Wednesday late afternoon. Cloudy and cold, 40’s.

I spent a lot of time today editing photos that Corey downloaded from the camera, starting with last Christmas. Yes, I am remiss. I changed my header image and my gravatar. What do you think?

My thoughts are meandering, so I thought that I’d create an appropriate post. Here are rambling thoughts, just because I can:

  • I really like eggnog with bourbon. It’s such an appropriately winter drink. Just saying.
"Hut in Snow" (1827, oil on canvas)by Caspar David Friedrich
“Hut in Snow” (1827, oil on canvas)
by Caspar David Friedrich
  • No one sends Christmas cards any more. To date, we have received a whopping two. That won’t stop me from sending them, though.
  • Corey thinks I’m silly for sending out cards after Christmas, but I contend that my cards bear good wishes for the coming year, which makes them pretty timeless. Anyway, I hope to get them out in the next few days.
  • I need to make Olivia’s Christmas stocking, but so far I am uninspired. Nothing is really striking me, so I think that I just need to go to the fabric store and meander.
  • I’m not really feeling this whole Christmas season yet, and it’s almost the middle of the month. Perhaps my vacation threw off my whole timing?
  • When Corey and I were on the bus that took us from the airport to the pier, we passed this expansive wetland, and this is what I thought: That would be a great place to hide a body. Does this make me stranger than I already think that I am?

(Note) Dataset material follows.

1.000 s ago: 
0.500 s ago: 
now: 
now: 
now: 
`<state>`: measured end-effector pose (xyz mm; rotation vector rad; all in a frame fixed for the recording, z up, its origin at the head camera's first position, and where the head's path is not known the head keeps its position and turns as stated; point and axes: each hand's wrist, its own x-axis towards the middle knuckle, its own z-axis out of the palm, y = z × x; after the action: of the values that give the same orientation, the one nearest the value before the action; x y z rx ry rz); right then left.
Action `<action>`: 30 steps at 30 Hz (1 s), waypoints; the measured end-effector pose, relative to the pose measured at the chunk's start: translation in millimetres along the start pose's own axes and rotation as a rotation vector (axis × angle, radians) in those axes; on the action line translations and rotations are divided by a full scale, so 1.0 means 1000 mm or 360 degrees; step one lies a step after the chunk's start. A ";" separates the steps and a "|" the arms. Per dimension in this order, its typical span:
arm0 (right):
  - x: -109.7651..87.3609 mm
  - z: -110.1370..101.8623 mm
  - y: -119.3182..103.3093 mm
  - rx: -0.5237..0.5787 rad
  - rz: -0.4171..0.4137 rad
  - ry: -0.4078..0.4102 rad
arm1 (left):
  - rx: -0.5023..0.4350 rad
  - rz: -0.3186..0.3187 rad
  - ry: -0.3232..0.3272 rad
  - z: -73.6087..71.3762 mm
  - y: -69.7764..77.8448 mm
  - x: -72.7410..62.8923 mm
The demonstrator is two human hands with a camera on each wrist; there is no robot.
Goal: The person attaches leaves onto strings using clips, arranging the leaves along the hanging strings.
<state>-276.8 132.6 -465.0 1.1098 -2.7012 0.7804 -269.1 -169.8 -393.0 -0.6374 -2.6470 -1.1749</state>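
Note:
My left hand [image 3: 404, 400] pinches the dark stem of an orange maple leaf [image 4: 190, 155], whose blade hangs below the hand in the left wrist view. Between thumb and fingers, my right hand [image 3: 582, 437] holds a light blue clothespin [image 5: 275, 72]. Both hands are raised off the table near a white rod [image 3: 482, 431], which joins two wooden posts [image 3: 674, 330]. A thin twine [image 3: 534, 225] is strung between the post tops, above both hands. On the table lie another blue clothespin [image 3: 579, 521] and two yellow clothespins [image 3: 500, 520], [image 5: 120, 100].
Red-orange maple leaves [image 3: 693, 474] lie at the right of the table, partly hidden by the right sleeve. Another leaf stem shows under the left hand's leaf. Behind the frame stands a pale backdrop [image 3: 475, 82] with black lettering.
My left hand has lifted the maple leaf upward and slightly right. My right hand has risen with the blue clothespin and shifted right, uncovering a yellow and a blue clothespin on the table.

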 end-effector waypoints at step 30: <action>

“You, clamped in your Depths,
climb out of yourself
for ever.” ~ Paul Celan, from “Illegibility”

Things that wish were different:

  • I wish that I was as secure about my physical being as Corey is about his. He gladly poses for pictures and then actually allows people to see those pictures. I reluctantly pose for pictures, and then—if and only if I Photoshop them into an acceptable state—chances are great that no one will ever see them.
"Winter Landscape with Church" (1811, oil on canvas)Caspar David Friedrich
“Winter Landscape with Church” (1811, oil on canvas)
Caspar David Friedrich
  • I wish that I could live more in the present and future instead of so much in the past, but I realize that at this point in my life, I am unlikely to change.
  • I wish that my children did not inherit my insecurities and inanities. Alexis is way too OCD; Eamonn overcompensates because he is insecure; and Brett views the world through a cynical lens. All me.
  • I wish that I were better at maintaining friendships, but I realize that having been burned badly in my last significant friendship that I am very, very gun-shy.
  • I wish that I could go back and change my decision not to pursue my doctorate decades ago.
  • I wish that I knew what made my mother such a hard person. I mean, what happened to her? There had to be something. When I told her that my ex and Ann were flying to Germany for Patrick’s memorial service, she said, “Why?” As in, she really couldn’t fathom what the point was. I just don’t understand.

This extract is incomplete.